● Task objective:
Set down precisely the lines from the line with "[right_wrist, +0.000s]" through the end of the material, inclusive, and no pictures.

————

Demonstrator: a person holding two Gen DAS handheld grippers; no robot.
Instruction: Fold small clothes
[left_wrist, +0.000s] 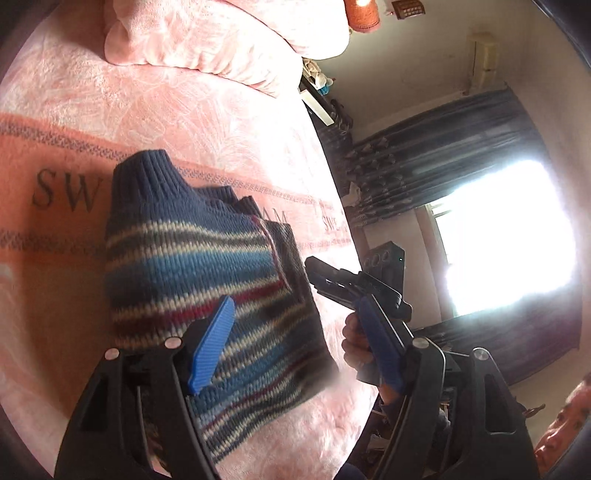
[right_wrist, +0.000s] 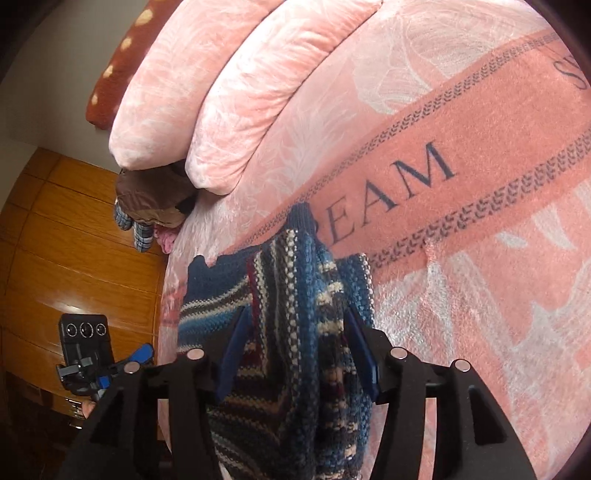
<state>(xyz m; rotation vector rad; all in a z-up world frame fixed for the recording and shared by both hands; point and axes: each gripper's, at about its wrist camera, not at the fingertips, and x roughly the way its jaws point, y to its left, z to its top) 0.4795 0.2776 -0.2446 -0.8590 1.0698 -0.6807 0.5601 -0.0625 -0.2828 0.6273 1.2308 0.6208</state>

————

● Answer box:
[right_wrist, +0.000s] 
<state>(xyz m; rotation vector rad; all in a z-up world frame fixed for the recording and shared by both hands; point and axes: each gripper's, at about its wrist camera, not at the fingertips, and x roughly the way its jaws point, y to its left, z to its top) 0.4795 0.2776 -0.2446 -0.8590 1.0698 -0.6807 0.5601 -0.0625 -0.2828 0.6273 1.2308 0.6208</state>

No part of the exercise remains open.